> **WORK TASK**
The records below need retyping in full; give them again exactly.

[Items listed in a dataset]
* * *
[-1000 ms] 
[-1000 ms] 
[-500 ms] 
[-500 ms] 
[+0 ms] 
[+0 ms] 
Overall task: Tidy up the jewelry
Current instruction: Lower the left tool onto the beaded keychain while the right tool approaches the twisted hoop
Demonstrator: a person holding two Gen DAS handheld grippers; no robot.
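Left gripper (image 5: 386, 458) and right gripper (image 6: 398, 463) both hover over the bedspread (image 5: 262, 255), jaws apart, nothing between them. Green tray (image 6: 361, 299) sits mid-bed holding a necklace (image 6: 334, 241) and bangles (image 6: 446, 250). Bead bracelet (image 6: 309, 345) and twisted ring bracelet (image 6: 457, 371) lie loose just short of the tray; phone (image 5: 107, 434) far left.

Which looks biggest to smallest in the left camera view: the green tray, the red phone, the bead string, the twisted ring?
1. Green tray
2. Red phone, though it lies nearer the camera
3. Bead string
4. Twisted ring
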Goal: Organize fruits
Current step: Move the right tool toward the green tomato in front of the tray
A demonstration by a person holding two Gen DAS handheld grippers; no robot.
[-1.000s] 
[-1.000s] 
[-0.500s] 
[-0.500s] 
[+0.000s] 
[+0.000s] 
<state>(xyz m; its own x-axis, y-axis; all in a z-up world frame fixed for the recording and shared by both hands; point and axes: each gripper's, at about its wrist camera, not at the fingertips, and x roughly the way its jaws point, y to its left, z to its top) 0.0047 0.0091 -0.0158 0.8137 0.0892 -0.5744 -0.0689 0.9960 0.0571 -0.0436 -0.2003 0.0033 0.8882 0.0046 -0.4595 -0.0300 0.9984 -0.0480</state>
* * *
> **EXPECTED ANSWER**
[-1000 ms] 
[-1000 ms] 
[-500 ms] 
[-500 ms] 
[+0 ms] 
[+0 ms] 
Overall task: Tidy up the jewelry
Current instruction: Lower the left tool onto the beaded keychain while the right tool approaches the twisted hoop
Demonstrator: a person holding two Gen DAS handheld grippers; no robot.
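Left gripper (image 5: 386, 458) and right gripper (image 6: 398, 463) both hover over the bedspread (image 5: 262, 255), jaws apart, nothing between them. Green tray (image 6: 361, 299) sits mid-bed holding a necklace (image 6: 334, 241) and bangles (image 6: 446, 250). Bead bracelet (image 6: 309, 345) and twisted ring bracelet (image 6: 457, 371) lie loose just short of the tray; phone (image 5: 107, 434) far left.

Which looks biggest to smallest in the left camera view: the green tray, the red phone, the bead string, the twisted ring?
1. Green tray
2. Red phone, though it lies nearer the camera
3. Bead string
4. Twisted ring
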Goal: Organize fruits
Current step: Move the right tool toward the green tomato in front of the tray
A demonstration by a person holding two Gen DAS handheld grippers; no robot.
[-1.000s] 
[-1.000s] 
[-0.500s] 
[-0.500s] 
[+0.000s] 
[+0.000s] 
<state>(xyz m; its own x-axis, y-axis; all in a z-up world frame fixed for the recording and shared by both hands; point and axes: each gripper's, at about its wrist camera, not at the fingertips, and x roughly the way its jaws point, y to its left, z to its top) 0.0047 0.0091 -0.0158 0.8137 0.0892 -0.5744 -0.0689 0.9960 0.0571 -0.0436 -0.2003 0.0033 0.8882 0.0046 -0.4595 -0.0300 0.9984 -0.0480</state>

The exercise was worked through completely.